The late Harry Dean Stanton played the head of the TV network and Max von Sydow was also in the cast, as was the young Robbie Coltrane, then penniless, who got to drive around Glasgow in a Cadillac. His character, fairly obviously, was the “Limo Driver”.

Tavernier described the film as a declaration of love. “I was falling in love with Scotland,” as he put it. “I wanted a certain kind of urban destruction, an urban beauty. The tremendous beauty of some of those streets, the atmosphere: you had a feeling of what it had been like 20 years, 40 years, a century ago. It was a city of the working class, and that leaves scars, that leaves memories, which are very strong and it’s why I wanted to set the film there.”

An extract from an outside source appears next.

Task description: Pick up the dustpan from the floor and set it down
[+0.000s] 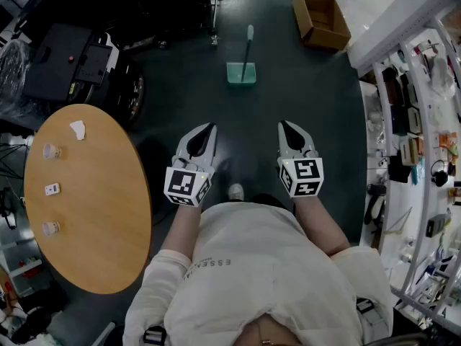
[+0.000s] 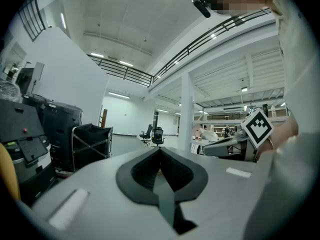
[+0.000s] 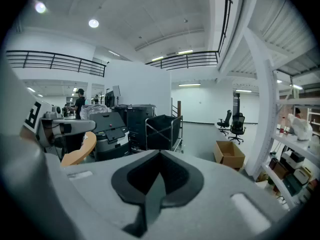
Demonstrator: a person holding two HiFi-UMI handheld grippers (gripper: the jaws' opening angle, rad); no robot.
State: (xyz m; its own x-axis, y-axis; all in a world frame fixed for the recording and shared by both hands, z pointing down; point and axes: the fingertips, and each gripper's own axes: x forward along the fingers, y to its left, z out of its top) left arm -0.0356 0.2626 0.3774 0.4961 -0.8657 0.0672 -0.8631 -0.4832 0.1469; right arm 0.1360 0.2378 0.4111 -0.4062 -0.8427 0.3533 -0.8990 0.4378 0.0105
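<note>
While the small teal plastic dustpan with its upright pale handle sits on the dark grey floor, well ahead of the person, nothing of the task is done yet: the pickup and the set-down are both to come. The dustpan is untouched and out in the open, with a brown open cardboard box beyond it to the right and a round wooden table off to the left. The left gripper, grey with black pads, and the matching right gripper are held side by side in front of the torso. Both point forward towards the dustpan but are well apart from it. Each gripper's own view shows the pads pressed together with nothing between them, so both are empty. The forearms come straight out from the body with the elbows tucked in. The left gripper lies level, and the right one looks tipped a little towards the floor. By my read this is a ready stance, and the person must close the gap and spread one pair of jaws before any grab.
</note>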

The film was written for Schneider, who died of a heart attack in 1982, aged 43, just two years after the film came out. Addressing Stanton, she has the best line in the film, which crackles and resonates still today. “For you, everything is of importance and nothing matters.”

The two male leads, Keitel and Stanton, became well-kent in the fleshpots of Glasgow during the filming. The late Glasgow actor Freddie Boardley, who lived in Maryhill at the time, recalled: “I woke up in my flat with a raging hangover. Harry Dean Stanton was asleep on my sofa.”

It’s not known which, if any, sofa Pattinson graced, or even if he was in Glasgow for the filming. But one thing’s for sure: when the movie comes out visitors, by the bushel, on the trail of The Batman will be filing through the graves of Glasgow’s Necropolis under the unforgiving gaze of John Knox.